Could you copy every record exactly, leaving the pictures behind?

┌─ PROVIDED RECORDS

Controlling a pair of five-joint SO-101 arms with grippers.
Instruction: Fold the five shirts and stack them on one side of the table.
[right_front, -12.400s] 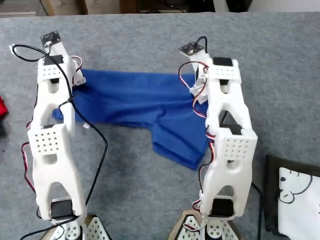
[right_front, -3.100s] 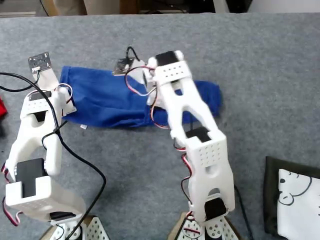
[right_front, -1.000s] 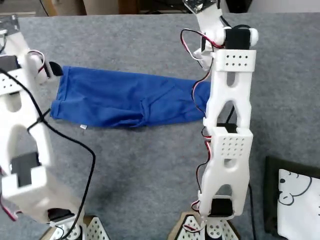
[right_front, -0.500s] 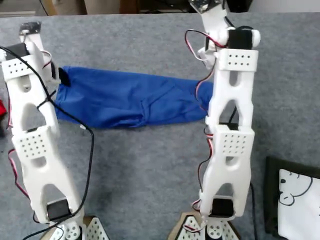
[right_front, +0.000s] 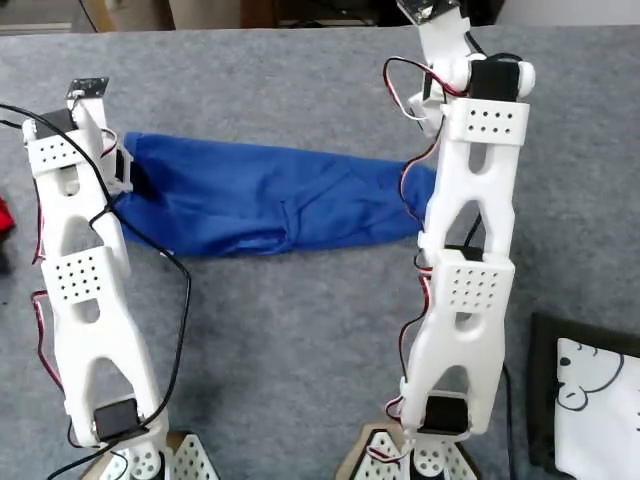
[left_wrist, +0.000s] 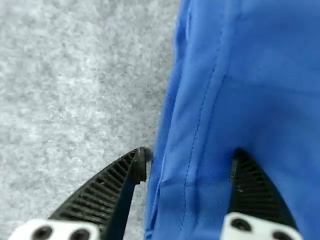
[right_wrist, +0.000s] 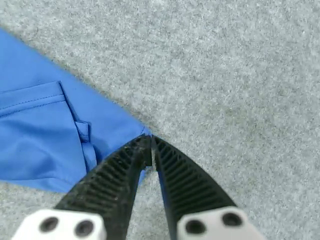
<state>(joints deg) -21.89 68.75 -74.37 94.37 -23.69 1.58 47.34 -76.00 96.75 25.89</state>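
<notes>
Folding in hand: the rumpled blue cloth shirt (right_front: 270, 195) lies between both grippers. The left gripper (left_wrist: 190, 155) gapes astride its hem. The right gripper (right_wrist: 151, 140), fingers together, seemingly pinches the far corner. Next, the left must close.

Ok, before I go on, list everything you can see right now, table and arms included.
blue shirt: one, blue, folded into a long band across the far half of the table.
white cloth: one, white with a black print, near right corner.
dark thing: one, black, under the white cloth; I cannot tell what it is.
red thing: one, red, cut off at the left edge.
table: one, grey cover.
left arm: white; left gripper open, astride the shirt's hem.
right arm: white; right gripper shut on the shirt's corner.
</notes>
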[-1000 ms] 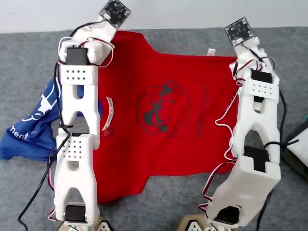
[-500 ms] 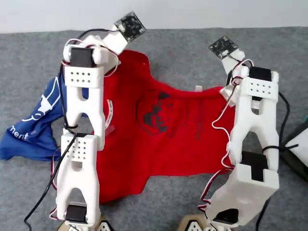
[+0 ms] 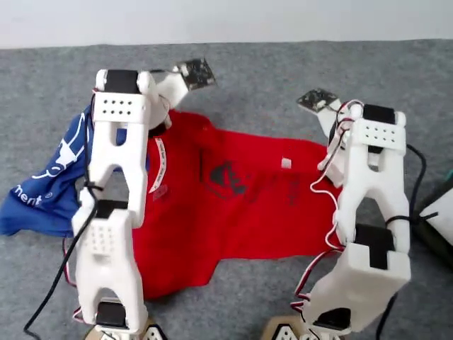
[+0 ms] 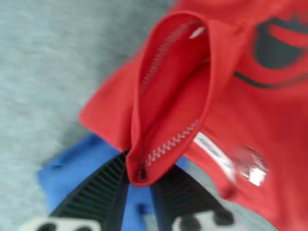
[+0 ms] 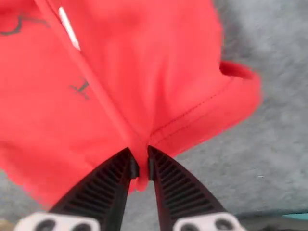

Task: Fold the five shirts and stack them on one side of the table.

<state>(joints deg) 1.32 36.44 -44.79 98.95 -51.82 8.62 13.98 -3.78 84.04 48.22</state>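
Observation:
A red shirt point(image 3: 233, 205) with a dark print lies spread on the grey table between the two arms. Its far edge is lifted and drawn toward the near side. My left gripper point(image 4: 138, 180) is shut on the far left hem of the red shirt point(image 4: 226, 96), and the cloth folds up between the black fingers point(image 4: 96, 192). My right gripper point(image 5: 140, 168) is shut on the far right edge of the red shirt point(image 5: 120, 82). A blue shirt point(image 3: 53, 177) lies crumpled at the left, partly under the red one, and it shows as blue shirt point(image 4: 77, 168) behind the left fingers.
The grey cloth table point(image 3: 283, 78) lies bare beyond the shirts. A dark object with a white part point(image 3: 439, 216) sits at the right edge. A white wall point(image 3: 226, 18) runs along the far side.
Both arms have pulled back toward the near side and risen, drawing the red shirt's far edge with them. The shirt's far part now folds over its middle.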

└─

> **RESULT FOR THIS TASK**
Controlling a pair of five-joint SO-101 arms with grippers.
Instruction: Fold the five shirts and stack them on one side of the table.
[right_front, -12.400s] 
[right_front, -3.100s] 
[right_front, -1.000s] 
[right_front, -0.500s] 
[right_front, +0.000s] 
[left_wrist, +0.000s] 
[right_wrist, +0.000s] 
<state>(joints deg) -21.89 68.75 -74.37 94.37 -23.69 1.58 47.34 -76.00 96.75 25.89</state>
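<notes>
Folding in hand: the rumpled blue cloth shirt (right_front: 270, 195) lies between both grippers. The left gripper (left_wrist: 190, 155) gapes astride its hem. The right gripper (right_wrist: 151, 140), fingers together, seemingly pinches the far corner. Next, the left must close.

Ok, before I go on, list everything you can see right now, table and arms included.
blue shirt: one, blue, folded into a long band across the far half of the table.
white cloth: one, white with a black print, near right corner.
dark thing: one, black, under the white cloth; I cannot tell what it is.
red thing: one, red, cut off at the left edge.
table: one, grey cover.
left arm: white; left gripper open, astride the shirt's hem.
right arm: white; right gripper shut on the shirt's corner.
</notes>
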[-1000 ms] 
[-500 ms] 
[+0 ms] 
[+0 ms] 
[+0 ms] 

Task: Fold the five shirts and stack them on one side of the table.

<state>(joints deg) 1.32 36.44 -44.79 98.95 -51.82 8.62 13.98 -3.78 84.04 48.22</state>
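Observation:
A red shirt point(image 3: 233, 205) with a dark print lies spread on the grey table between the two arms. Its far edge is lifted and drawn toward the near side. My left gripper point(image 4: 138, 180) is shut on the far left hem of the red shirt point(image 4: 226, 96), and the cloth folds up between the black fingers point(image 4: 96, 192). My right gripper point(image 5: 140, 168) is shut on the far right edge of the red shirt point(image 5: 120, 82). A blue shirt point(image 3: 53, 177) lies crumpled at the left, partly under the red one, and it shows as blue shirt point(image 4: 77, 168) behind the left fingers.
The grey cloth table point(image 3: 283, 78) lies bare beyond the shirts. A dark object with a white part point(image 3: 439, 216) sits at the right edge. A white wall point(image 3: 226, 18) runs along the far side.
Both arms have pulled back toward the near side and risen, drawing the red shirt's far edge with them. The shirt's far part now folds over its middle.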

The exercise is done, with nothing more to add.